Office projects underway include Ironside Newark, located at the corner of Edison Place and McCarter Highway (Route 21), which is the first speculative office development in the city in many years. The seven-story, 456,000-square foot property will encompass two floors of retail and five stories of offices. It is being developed for $80 million by Newark-based Edison Properties.

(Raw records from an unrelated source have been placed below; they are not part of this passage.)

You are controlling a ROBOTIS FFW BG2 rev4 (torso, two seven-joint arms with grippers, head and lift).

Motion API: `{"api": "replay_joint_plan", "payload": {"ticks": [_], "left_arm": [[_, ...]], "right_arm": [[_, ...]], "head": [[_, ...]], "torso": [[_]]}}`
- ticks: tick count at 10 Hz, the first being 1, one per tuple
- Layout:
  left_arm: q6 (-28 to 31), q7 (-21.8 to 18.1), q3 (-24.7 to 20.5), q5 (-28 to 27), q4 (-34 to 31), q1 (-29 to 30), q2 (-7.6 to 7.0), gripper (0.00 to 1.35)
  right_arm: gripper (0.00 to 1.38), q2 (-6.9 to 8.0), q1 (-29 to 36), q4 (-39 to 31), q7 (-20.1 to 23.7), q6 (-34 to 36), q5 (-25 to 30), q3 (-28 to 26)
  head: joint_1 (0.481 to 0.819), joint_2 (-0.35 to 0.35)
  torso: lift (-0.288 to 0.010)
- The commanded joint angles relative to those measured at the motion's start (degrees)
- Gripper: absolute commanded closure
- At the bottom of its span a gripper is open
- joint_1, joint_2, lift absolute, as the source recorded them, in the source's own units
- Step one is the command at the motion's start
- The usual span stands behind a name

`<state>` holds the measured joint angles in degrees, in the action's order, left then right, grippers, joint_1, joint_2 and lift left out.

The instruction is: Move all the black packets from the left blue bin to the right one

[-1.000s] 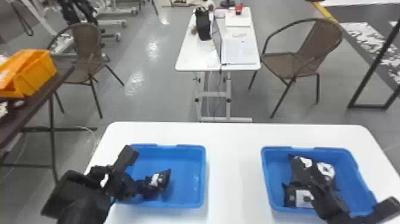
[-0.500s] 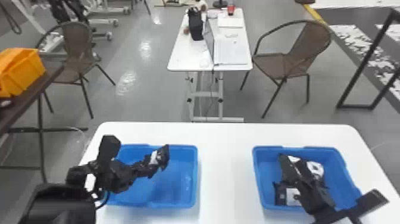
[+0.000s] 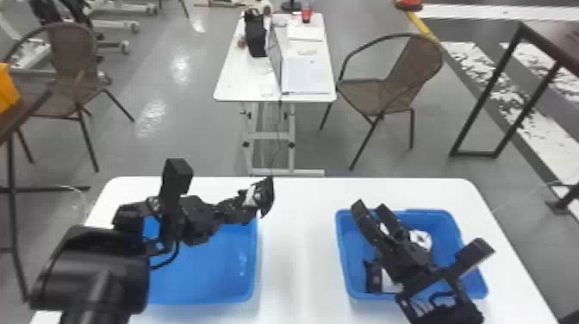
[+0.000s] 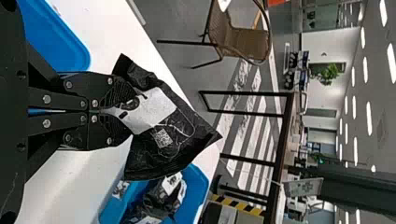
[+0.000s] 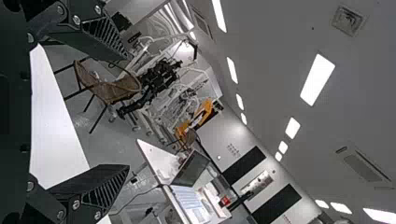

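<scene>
Grey floor in bkgd, w/ a brown woven chair & small white table past the long white surface.

Head view: L pincer is up by the far R corner of the blue rectangular plastic L bin, clamped on a crumpled shiny black packet. R bin, same blue plastic, is off to that pincer's R. R pincer hangs over it, tips apart; black-and-white packets lie in the bin, below that pincer.

L wrist view: packet is nipped at one edge btwn the tips, bulk sticking out ahead of them. White label & sq. printed code are readable as shapes here; head view gives just a small dark lump, but better bin spacing.

R wrist view: R pincer wide, nada held; that's clearer than from the head.

Step in hand, prob.: carry to R bin. Keep grip snug, stay high enough for the loose bulk to clear both bins, get R pincer out of the way 1st, then lower well inside & release.
</scene>
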<state>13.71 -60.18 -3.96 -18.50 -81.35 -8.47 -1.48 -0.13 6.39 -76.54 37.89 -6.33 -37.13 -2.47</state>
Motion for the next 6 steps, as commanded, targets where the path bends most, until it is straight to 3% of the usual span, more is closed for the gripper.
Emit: {"api": "replay_joint_plan", "payload": {"ticks": [1, 6], "left_arm": [[-0.44, 0.06, 3.61, 1.54, 2.69, -3.04, 0.07, 1.22], [-1.23, 0.06, 10.02, 3.91, 9.54, -9.28, 1.63, 1.22]], "right_arm": [[0.21, -0.05, -1.3, -0.72, -0.01, 0.0, 0.83, 1.42], [0.21, -0.05, -4.2, -2.3, -0.01, -1.06, 1.35, 7.4]], "head": [[0.695, -0.054], [0.695, -0.08]], "torso": [[0.0], [0.0]]}}
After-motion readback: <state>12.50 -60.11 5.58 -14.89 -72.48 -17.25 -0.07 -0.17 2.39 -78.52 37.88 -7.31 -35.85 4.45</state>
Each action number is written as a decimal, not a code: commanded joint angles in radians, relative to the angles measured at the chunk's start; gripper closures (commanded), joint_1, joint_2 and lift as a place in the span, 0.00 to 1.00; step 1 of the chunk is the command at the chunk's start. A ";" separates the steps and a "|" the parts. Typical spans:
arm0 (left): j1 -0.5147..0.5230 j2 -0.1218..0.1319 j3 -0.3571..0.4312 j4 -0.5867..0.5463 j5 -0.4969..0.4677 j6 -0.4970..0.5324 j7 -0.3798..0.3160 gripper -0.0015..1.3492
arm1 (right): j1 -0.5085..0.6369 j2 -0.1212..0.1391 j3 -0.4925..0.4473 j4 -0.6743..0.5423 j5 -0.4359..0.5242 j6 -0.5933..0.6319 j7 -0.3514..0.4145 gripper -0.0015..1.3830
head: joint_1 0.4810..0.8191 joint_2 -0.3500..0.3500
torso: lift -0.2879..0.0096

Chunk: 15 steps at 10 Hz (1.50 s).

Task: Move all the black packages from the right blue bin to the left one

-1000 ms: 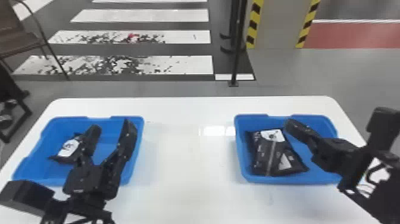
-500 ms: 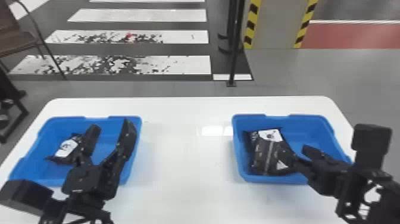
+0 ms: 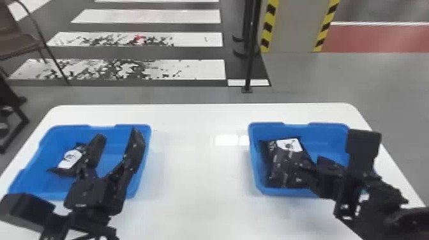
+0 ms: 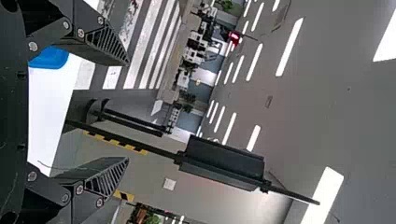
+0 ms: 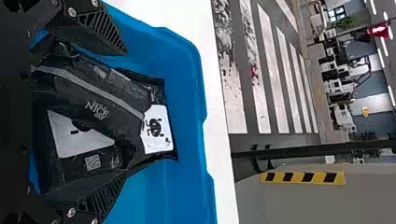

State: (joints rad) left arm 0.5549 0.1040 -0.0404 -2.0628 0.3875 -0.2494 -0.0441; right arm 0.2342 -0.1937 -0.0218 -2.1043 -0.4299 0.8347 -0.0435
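My left gripper stands open above the left blue bin, where a black package with a white label lies. In the left wrist view, that gripper has nothing between its fingers. At the right blue bin, my right gripper is low over the near right part, beside black packages. The right wrist view has the right gripper open, its fingers on either side of two overlapping black packages, the upper one partly covering the other.
The bins stand on a white table, with a wide stretch of tabletop between them. Beyond the far edge are a dark pole and a striped pillar; a chair is at the far left.
My right gripper has come down and left over the packages in the right bin, its wrist turning. The left arm has stayed in place.
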 commanded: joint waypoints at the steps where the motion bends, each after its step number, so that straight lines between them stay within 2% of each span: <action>1: 0.002 -0.001 0.004 0.000 -0.001 -0.001 0.000 0.26 | -0.011 0.003 0.020 0.017 -0.007 0.000 -0.013 0.10 | 0.63 0.53 | 0.45; 7: 0.005 -0.001 0.010 0.000 0.005 0.004 -0.003 0.26 | -0.048 0.003 0.086 0.088 -0.033 0.014 -0.029 0.10 | 0.63 0.60 | 0.45; 9: 0.005 -0.001 0.012 0.000 0.011 0.004 -0.005 0.26 | -0.060 0.003 0.086 0.100 -0.029 0.039 -0.036 0.14 | 0.63 0.61 | 0.45; 10: 0.007 -0.003 0.014 0.000 0.015 0.004 -0.005 0.26 | -0.075 0.003 0.086 0.110 -0.033 0.071 -0.038 0.20 | 0.63 0.61 | 0.45; 12: 0.010 -0.004 0.016 0.007 0.025 -0.006 -0.007 0.28 | -0.087 0.002 0.086 0.137 -0.065 0.086 -0.018 0.70 | 0.63 0.62 | 0.45; 13: 0.012 -0.004 0.018 0.007 0.029 -0.006 -0.007 0.29 | -0.087 0.000 0.086 0.137 -0.081 0.086 -0.016 0.83 | 0.63 0.63 | 0.45; 15: 0.012 -0.004 0.018 0.010 0.031 -0.011 -0.008 0.30 | -0.065 -0.001 0.064 0.093 -0.083 0.090 -0.015 0.84 | 0.63 0.64 | 0.45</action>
State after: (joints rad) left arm 0.5668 0.0997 -0.0219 -2.0543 0.4185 -0.2595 -0.0509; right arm 0.1614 -0.1940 0.0504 -1.9972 -0.5122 0.9229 -0.0580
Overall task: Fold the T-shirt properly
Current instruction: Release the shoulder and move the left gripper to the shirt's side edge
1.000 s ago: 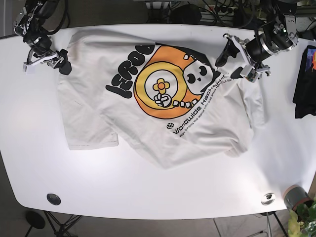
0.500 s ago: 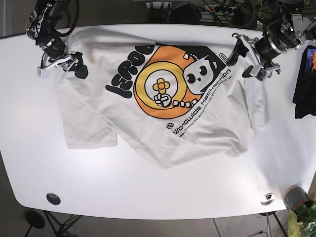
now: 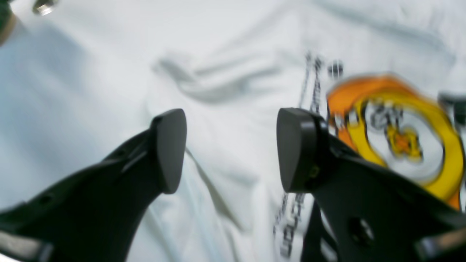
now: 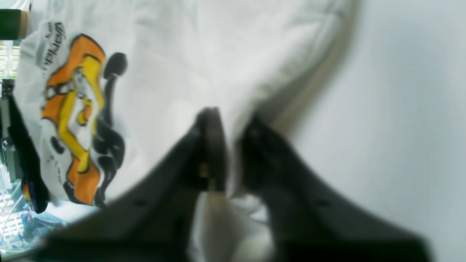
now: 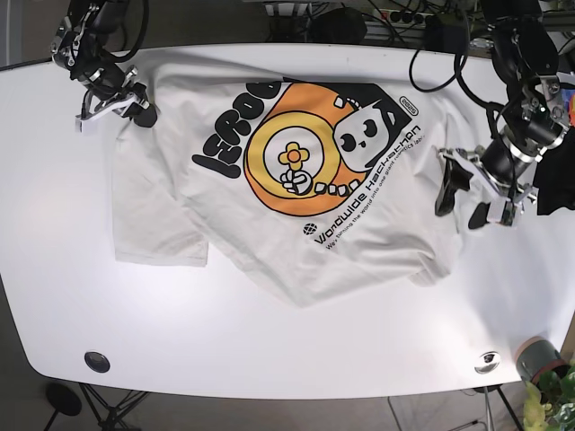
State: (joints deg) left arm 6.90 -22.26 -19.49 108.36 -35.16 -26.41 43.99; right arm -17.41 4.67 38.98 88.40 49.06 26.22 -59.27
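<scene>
Now the left gripper (image 5: 472,193) hangs wide open and empty over the T-shirt's (image 5: 296,189) crumpled edge by the table's (image 5: 269,350) right side. At the far left corner the right gripper (image 5: 135,106) pinches cloth; pulling alone could skew the spread shirt.

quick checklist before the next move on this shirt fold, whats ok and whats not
1. Right gripper has cloth: ok. Its jaws are pinched on the T-shirt edge at the far corner of the white table.
2. Left gripper ready to grasp: ok. It is open above the shirt with nothing between the pads.
3. Left gripper over the shirt's edge: cannot tell. The base view puts it near that side's wrinkled edge, and its wrist view is blurred.
4. Shirt lying flat: not ok. Creases run along both sides and one lower corner is folded over.
5. Print facing up: ok.
6. Black garment clear of the shirt: ok, it lies apart.
</scene>
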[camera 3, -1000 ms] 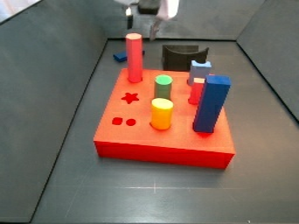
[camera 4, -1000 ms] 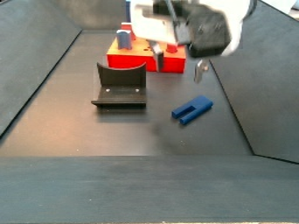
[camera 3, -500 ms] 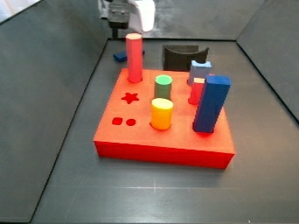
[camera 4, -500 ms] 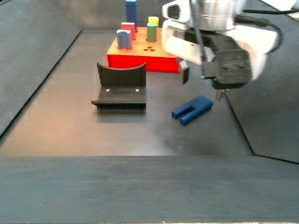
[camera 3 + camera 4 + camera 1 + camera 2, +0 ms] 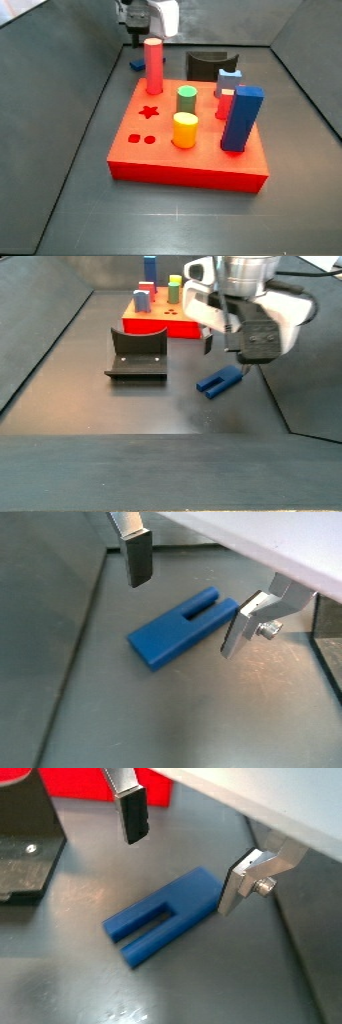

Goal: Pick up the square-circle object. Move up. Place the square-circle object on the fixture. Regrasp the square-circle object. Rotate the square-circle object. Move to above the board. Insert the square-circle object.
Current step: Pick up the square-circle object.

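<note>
In a side view, five coloured pegs stood upright in a cluster on a dark grey tabletop [image 5: 74,160] with raised grey walls. A tall red cylinder [image 5: 155,65] stood far left, just in front of the gripper [image 5: 144,30]. A short green cylinder [image 5: 187,100] stood in the middle, with a yellow cylinder [image 5: 185,130] nearer. A tall blue square prism [image 5: 242,118] stood near right, a light-blue piece [image 5: 229,80] behind it. From the opposite side view, the pegs appeared small and far.

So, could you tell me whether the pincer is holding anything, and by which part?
Nothing is held. The pincer is open above the square-circle object, which lies flat on the floor between its fingers, untouched.
</note>
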Available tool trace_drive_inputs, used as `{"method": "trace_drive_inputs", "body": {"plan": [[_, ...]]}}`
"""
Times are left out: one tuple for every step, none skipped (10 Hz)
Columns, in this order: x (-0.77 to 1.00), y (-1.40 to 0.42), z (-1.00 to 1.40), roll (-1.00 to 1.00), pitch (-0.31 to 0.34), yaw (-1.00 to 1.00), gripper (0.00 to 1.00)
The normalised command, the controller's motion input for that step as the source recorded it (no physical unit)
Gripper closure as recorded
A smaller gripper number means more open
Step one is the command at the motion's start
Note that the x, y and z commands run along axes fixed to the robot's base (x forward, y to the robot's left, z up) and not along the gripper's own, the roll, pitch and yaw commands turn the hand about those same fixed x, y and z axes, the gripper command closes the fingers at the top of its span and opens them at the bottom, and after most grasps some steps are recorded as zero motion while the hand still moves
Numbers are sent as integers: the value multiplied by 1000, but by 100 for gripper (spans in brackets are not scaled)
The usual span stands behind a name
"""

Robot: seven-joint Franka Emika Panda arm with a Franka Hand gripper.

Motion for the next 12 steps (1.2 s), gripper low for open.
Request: {"method": "trace_drive_inputs", "body": {"plan": [[0, 174, -406, -377, -79, -217, 0], [0, 154, -391, -393, -74, -214, 0], [0, 131, -349, -411, -89, -229, 0], [14, 23, -200, -476, -144, -223, 0], [174, 0, -111, -500, -251, -249, 0], [257, 0, -166, -496, -290, -257, 0], [294, 137, -349, -370, -269, -243, 0], [0, 569, -1000, -36, -36, -323, 0], [-71, 683, -1000, 0, 0, -334, 0], [-66, 620, -1000, -4, 0, -309, 0], [0, -154, -929, -79, -60, -54, 0], [0, -111, 0, 70, 0, -20, 0]]}}
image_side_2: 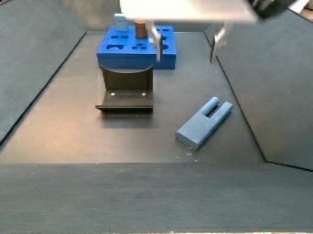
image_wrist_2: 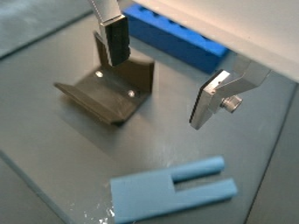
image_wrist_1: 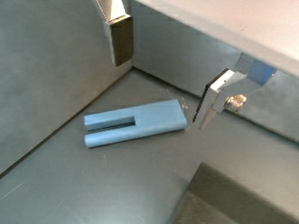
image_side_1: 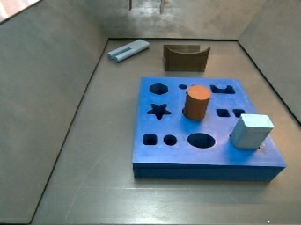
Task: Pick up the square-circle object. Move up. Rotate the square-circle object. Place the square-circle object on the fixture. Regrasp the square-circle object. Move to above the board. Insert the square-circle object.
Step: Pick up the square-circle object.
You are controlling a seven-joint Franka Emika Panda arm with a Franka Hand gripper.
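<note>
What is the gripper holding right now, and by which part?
Nothing. The gripper hangs open above the floor, its fingers empty, and the square-circle object lies flat below it, untouched, apart from the fixture.

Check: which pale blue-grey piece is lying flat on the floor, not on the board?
The slim peg, flat on the floor beside the fixture. The cube stands on the board. Gripper hovers open above.

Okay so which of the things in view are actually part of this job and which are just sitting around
Part of the job:
- square-circle object, lying flat on the floor, not held
- fixture, standing empty
- board
- claw, open, hovering above the floor near the fixture

Just sitting around:
- orange cylinder, upright in the board
- pale cube, on the board
</note>
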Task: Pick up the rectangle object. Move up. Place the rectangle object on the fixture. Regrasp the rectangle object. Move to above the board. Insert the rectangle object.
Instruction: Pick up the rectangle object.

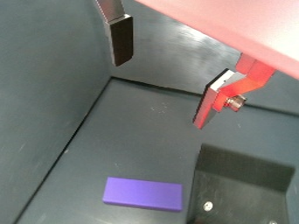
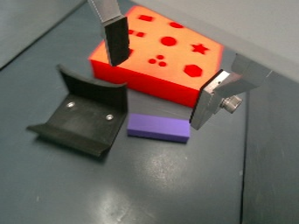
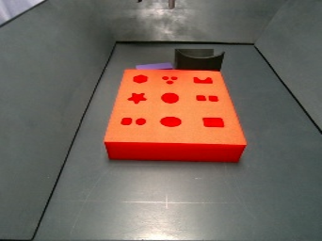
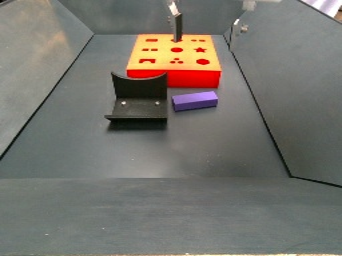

A project in the planning stages involves the redevelopment of the stadium used by the defunct Newark Bears minor league baseball team. The site, located near the Broad Street train station, Rutgers and NJIT, will encompass 2,000 apartments and 400,000 square feet of office space. The 2.3 million-square foot project, developed by Lotus Equity Group, will also contain retail and park space.

Early stages

Newark’s redevelopment is in the early stages and it remains to be seen whether the city will appeal to enough businesses and residents to become another Jersey City. However, the development that has taken place and the plans for the next few years has created a new buzz surrounding a once-wounded city. “You can see the vibrancy out there and it’s impressive,” said Jose Cruz, senior managing director at HFF, speaking on a panel at the recent Third Annual Newark CRE Summit.